Monday, March 28, 2011

Indexation ... Double Indexation

As per the Indian Taxation law , whenever an asset has been held for the long term, "Indexation Benefit" can be availed by the investor when the investor finally sells the asset.

The term "Long Term" is different for different instruments.
  • Stocks and Mutual funds,a period of one(1) year is considered long term
  • House, Property a period of three (3) years is considered long term

When an asset is sold after the above mentioned period , the profits/losses that are made  are called "Long Term Capital Gains/Losses"

In case of Equity there is no Long Term Capital Gains Tax (LTCGT). But in case of other assets like Debt Mutual Funds, Property there is a Long Term Capital Gains Tax to be paid .

Long Term Capital Gains Tax (LTCGT) is computed as
  • 20% of Long Term Capital Gains with Indexation
  • 10% of Long Term Capital Gains without Indexation

What is Indexation ?
Capital gains would be usually calculated as

Capital Gain = Selling Price – Purchase Price

But fortunately government realised this is not a fair assumption because , rise in inflation usually eats into your profits . So in order to compensate for inflation , governments lets you increase your purchase price.

But arbitrary increase of purchase price cannot be allowed , so every year CBDT  (Central Board of Direct Taxes ) comes out with a Index value for Cost Inflation Index (CII). using this Index to reduce the cost of purchase is called Indexation



















How is this index to be used
Capital Gain = Selling Price – Cost Inflation Indexed Purchase Price

How is "Cost Inflation Indexed Purchase Price" calculated
Cost Inflation Indexed Purchase Price = Purchase Price X (CII for current year / CII for year of purchase )

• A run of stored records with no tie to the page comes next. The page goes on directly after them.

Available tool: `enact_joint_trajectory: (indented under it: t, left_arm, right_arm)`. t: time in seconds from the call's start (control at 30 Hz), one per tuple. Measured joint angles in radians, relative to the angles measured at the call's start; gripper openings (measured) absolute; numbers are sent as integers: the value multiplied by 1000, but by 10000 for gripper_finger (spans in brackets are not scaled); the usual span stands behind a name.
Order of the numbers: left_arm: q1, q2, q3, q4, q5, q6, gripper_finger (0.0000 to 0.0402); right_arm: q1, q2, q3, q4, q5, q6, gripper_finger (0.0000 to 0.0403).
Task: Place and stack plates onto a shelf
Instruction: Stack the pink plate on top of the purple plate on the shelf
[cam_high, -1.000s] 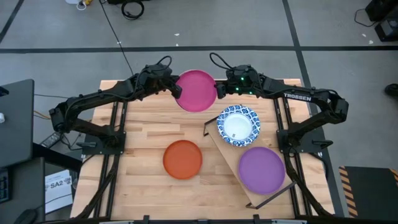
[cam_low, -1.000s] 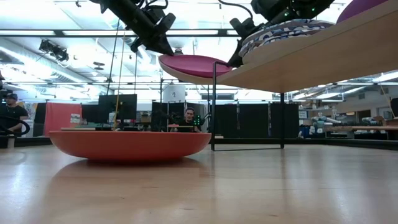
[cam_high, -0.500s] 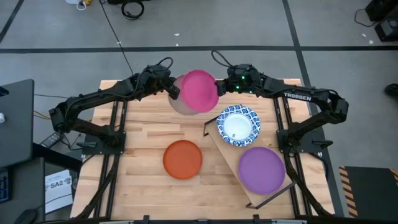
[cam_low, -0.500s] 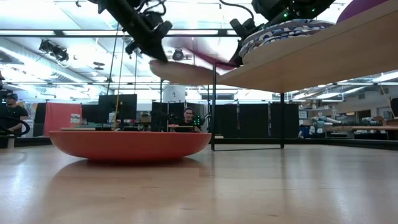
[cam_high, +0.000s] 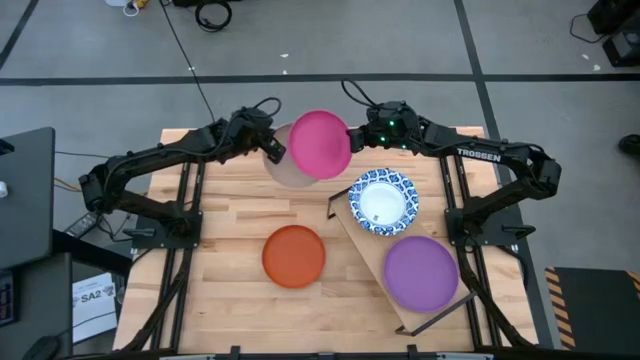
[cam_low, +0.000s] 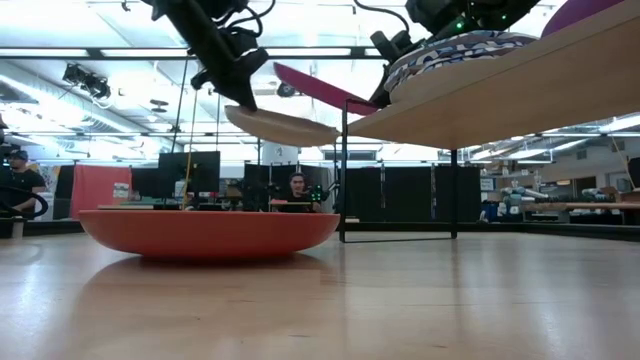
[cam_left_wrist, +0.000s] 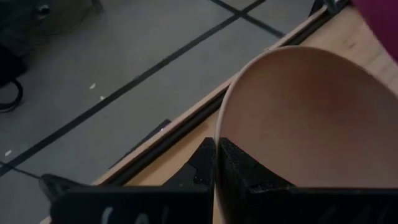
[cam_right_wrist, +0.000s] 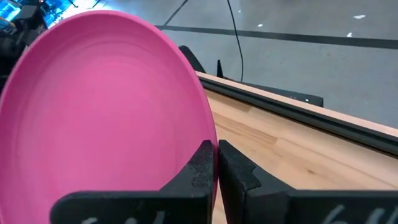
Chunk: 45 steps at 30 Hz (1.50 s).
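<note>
My right gripper (cam_high: 352, 140) is shut on a pink plate (cam_high: 320, 144) held in the air over the table's far edge. My left gripper (cam_high: 270, 148) is shut on a pale beige plate (cam_high: 283, 168) that sits lower, partly under the pink one. The low view shows the pink plate (cam_low: 320, 88) tilted above the beige plate (cam_low: 280, 125). An orange-red plate (cam_high: 294, 256) rests on the tabletop. The light-wood shelf (cam_high: 362, 243) carries a blue-and-white plate (cam_high: 383, 200) and a purple plate (cam_high: 421, 272). My left gripper pinches the beige plate's rim (cam_left_wrist: 217, 134) between its two fingers, one above and one below. It comes slanting from the table's left. The plate is lifted clear and slopes a little down away from the fingers. My right gripper pinches the pink plate's rim (cam_right_wrist: 210, 140) between its two fingers, on the plate's right side. It comes from the table's right. The plate is lifted clear and tilted, its free left edge (cam_low: 280, 68) higher than the held edge.
The shelf stands slantwise on black legs (cam_high: 332, 207) on the table's right half, its near-left corner post (cam_low: 344, 170) close under the held plates. Bare tabletop (cam_high: 225, 215) lies to the left of the orange-red plate. People sit at screens in the room beyond.
The two plates, first held together as one stack between both grippers, have come apart. My left gripper has gone down and toward the table's left with the beige plate. The pink plate stays in my right gripper and has tipped, its left edge raised.
</note>
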Motion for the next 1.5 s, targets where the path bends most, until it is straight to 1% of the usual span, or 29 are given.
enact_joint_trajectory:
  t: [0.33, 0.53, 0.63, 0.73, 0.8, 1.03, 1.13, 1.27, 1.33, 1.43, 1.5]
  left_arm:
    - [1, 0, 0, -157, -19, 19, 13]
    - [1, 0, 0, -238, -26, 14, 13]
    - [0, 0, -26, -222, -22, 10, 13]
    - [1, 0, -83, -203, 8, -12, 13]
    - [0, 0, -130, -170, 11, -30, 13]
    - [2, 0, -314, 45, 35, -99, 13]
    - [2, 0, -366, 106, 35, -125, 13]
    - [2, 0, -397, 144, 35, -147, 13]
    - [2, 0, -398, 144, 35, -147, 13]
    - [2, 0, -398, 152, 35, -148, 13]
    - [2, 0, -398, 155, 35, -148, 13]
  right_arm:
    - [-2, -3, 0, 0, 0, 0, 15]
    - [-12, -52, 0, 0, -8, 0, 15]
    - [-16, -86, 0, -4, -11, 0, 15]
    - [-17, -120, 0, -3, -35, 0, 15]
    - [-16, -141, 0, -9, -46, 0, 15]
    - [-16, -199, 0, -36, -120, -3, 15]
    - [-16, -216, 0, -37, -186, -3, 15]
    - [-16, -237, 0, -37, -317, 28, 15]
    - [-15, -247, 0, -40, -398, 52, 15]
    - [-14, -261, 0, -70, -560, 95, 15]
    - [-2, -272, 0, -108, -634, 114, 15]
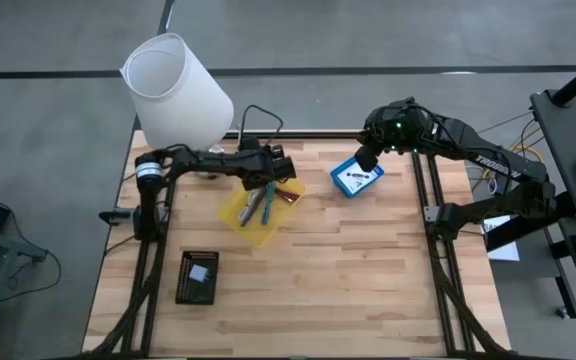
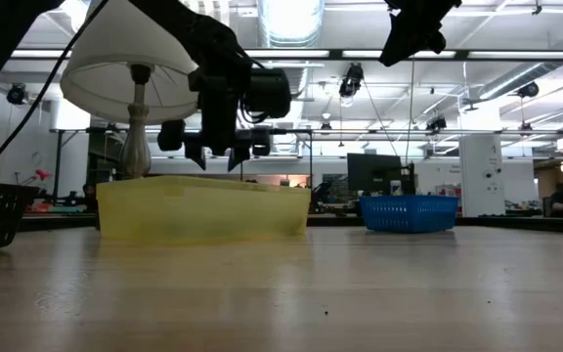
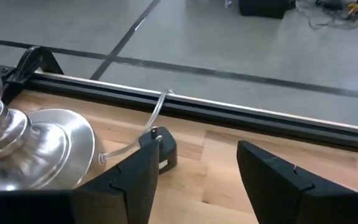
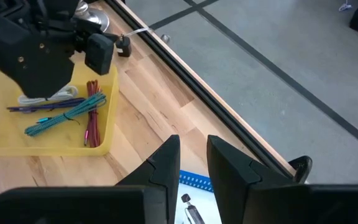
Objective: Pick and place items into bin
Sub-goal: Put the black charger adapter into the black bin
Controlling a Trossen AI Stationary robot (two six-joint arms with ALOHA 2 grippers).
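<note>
at about 11 o'clock from the table's middle sits a yellow tray (image 1: 230,212) with a teal cord (image 4: 61,116), a red cord (image 4: 92,112) and a purple stick (image 4: 42,106). our left gripper (image 1: 268,190) hangs wide open above it. at 1 o'clock, our right gripper (image 1: 365,160), open a little, hangs over a blue basket (image 1: 340,180) holding small pieces we cannot make out. we read no writing.

The wooden counter (image 1: 368,270) carries a yellow tray (image 1: 251,228) near its middle, a blue basket (image 1: 356,178) toward the back, a black basket (image 1: 197,277) in front, and a white lamp (image 1: 176,92) at a back corner.
</note>
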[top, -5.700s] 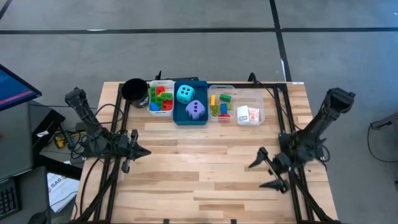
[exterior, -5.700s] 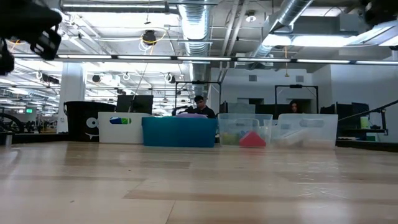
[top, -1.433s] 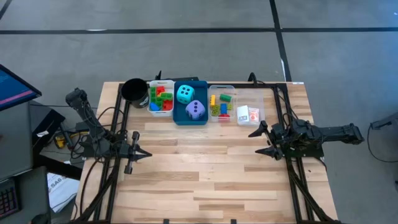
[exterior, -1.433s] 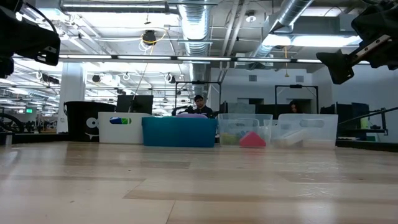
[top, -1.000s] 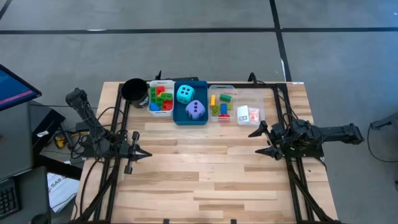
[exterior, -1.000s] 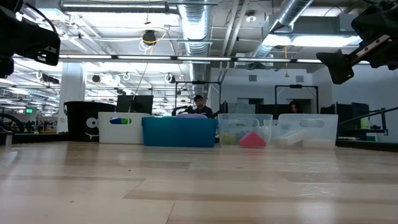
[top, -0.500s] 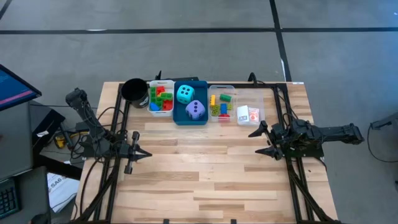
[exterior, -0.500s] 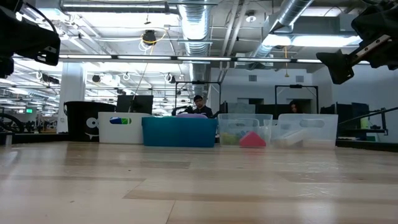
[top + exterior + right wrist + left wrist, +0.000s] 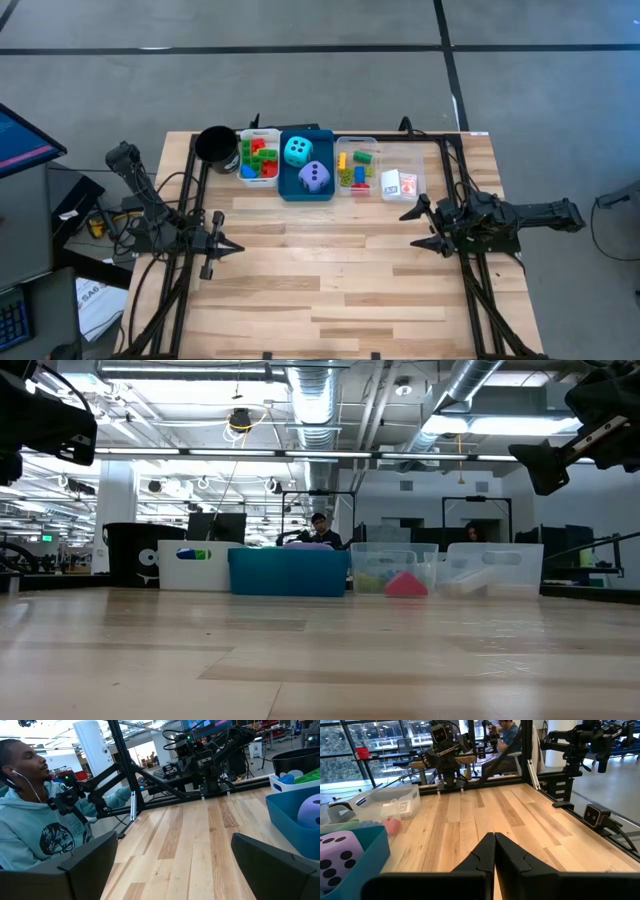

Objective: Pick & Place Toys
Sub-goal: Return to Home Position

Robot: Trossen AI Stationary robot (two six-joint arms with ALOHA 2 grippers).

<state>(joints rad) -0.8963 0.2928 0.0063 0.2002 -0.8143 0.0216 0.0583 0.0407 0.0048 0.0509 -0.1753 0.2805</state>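
Sitting binned, toys near right pincer, farther from left pincer.

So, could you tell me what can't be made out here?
- High view: cards too small to read or count.
- Low view: the wall of the blue tray hides the cyan die.
- Right wrist view: purple die cut off by the picture's edge.
- Low view: left arm and right arm cut off at top corners.

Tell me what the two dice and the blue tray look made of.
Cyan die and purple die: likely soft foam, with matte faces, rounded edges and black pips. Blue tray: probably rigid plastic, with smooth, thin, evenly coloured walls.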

Suppose you bought a 370 day FMP on 28th March 2009 (Financial Year 2008-2009) for Rs. 50,000 and then it was redeemed on 3rd April 2010 ( Financial Year 2010-2011 )  for say Rs.70,000

Then the Cost Price = Rs. 50,000
Cost Inflation Indexed Purchase Price  = 50,000 x ( 721/582 )  = 61,941

Please note: Financial year is considered not the calender year . so thought it was only for a year ( 370 days ) that this money was invested, since this crossed two Financial year ( 2008-2009 to 2010-2011) , we are doing a "Double Indexation" here

So Capital Gain
  • With Indexation  = 70,000 - 61,941 = Rs.8,059
  • Without Indexation = 70,000 - 50,000 = Rs.20,000

Capital Gain Tax would be :
  • 20% with Indexation       = 20%  of  8,058.5 = Rs. 1,611
  • 10 % without Indexation = 10 % of 20,000 = Rs, 2,000
The Income tax payer can choose any of the two options , based on his option to pay less amount of tax.

So, the month of March each year see a heavy offerings of 370 days FMP by mutual funds to let investors take advantage of "Double Indexation".